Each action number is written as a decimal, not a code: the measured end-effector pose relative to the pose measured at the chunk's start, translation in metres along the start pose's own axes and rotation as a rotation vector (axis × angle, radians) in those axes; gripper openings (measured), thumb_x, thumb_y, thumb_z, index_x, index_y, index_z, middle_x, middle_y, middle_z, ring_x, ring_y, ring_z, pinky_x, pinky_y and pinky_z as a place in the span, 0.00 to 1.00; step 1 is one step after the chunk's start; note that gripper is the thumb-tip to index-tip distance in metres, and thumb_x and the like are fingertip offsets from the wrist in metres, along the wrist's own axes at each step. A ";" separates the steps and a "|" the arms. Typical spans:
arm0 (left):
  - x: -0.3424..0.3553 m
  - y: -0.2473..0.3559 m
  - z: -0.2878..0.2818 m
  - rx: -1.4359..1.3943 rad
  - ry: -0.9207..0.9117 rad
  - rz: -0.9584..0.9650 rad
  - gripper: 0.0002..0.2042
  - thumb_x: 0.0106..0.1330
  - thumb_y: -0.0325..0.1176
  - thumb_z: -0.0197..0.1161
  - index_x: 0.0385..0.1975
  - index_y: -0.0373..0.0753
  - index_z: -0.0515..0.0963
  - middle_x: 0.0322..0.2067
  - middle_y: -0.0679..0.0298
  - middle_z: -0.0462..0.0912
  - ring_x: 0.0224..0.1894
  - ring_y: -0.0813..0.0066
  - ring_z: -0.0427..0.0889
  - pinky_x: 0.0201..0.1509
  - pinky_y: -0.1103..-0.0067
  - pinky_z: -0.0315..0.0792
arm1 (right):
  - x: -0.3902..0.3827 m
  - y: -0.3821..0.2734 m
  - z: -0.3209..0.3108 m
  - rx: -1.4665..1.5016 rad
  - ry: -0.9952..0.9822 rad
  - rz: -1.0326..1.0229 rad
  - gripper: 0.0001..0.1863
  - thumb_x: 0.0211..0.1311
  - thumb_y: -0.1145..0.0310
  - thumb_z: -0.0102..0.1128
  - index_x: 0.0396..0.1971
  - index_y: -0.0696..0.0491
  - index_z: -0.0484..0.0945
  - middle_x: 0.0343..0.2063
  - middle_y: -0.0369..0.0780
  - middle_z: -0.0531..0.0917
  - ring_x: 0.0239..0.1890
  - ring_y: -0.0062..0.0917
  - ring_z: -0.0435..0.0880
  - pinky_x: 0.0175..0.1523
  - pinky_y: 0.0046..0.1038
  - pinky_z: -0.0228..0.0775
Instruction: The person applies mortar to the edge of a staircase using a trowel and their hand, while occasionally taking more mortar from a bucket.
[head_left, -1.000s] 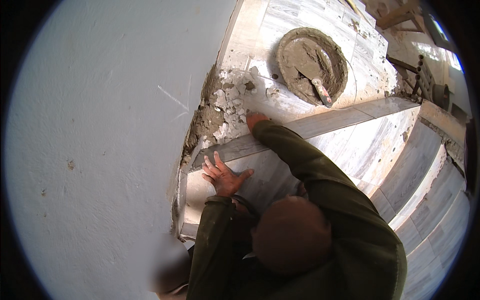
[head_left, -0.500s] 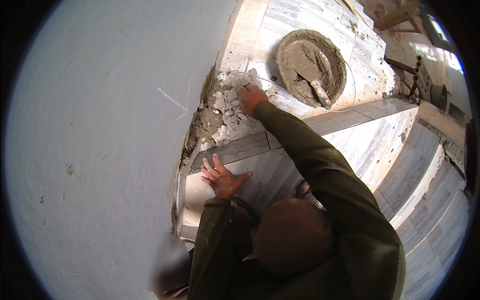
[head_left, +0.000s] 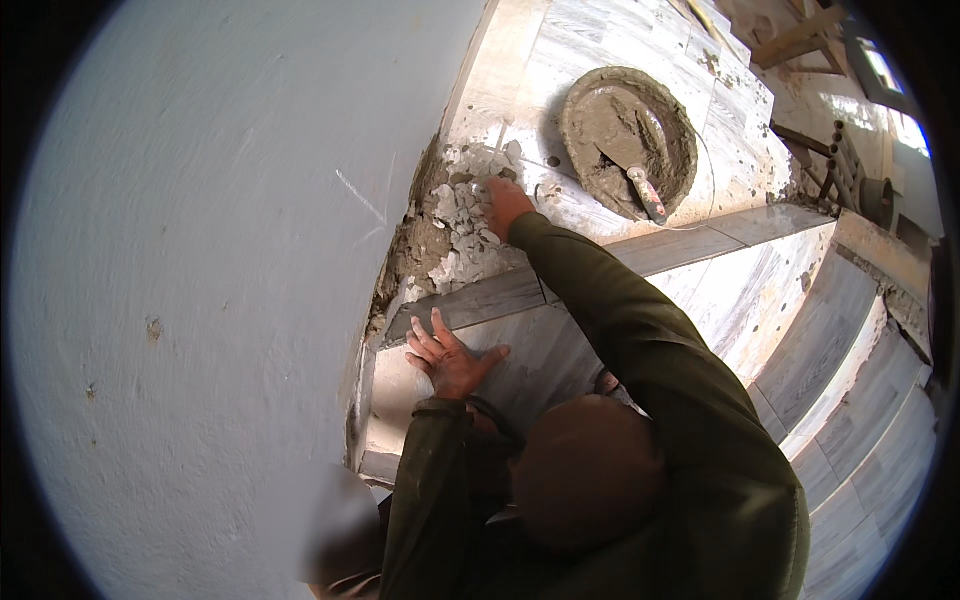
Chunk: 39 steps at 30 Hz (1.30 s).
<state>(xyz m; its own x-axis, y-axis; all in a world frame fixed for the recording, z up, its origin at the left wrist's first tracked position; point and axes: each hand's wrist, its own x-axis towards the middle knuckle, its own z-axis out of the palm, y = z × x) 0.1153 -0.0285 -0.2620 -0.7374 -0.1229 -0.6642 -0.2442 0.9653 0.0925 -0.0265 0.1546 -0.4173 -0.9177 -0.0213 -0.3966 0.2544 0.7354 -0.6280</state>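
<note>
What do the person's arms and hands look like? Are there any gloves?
The left sleeve and right sleeve are long and dark olive green, reaching the wrists. No gloves: the left hand and right hand are bare. What looks like pale dust marks the left fingertips.

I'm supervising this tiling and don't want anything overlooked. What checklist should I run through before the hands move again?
1. Left hand placement: ok; fingers spread, fingertips at the grey edge tile.
2. Right hand empty: cannot tell; it is down at the rubble chips, fingertips partly hidden.
3. Ground beside the painted wall clear: not ok; chips lie scattered there.
4. Trowel parked: ok; blade in the mortar, handle toward the near rim.
5. Mortar on hand: ok; the round pan holds plenty.
6. Gloves worn: not ok; both hands are bare.
</note>
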 end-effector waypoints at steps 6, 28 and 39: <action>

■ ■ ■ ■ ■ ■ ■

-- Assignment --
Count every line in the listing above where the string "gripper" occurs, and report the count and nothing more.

-- Solution to this exercise --
3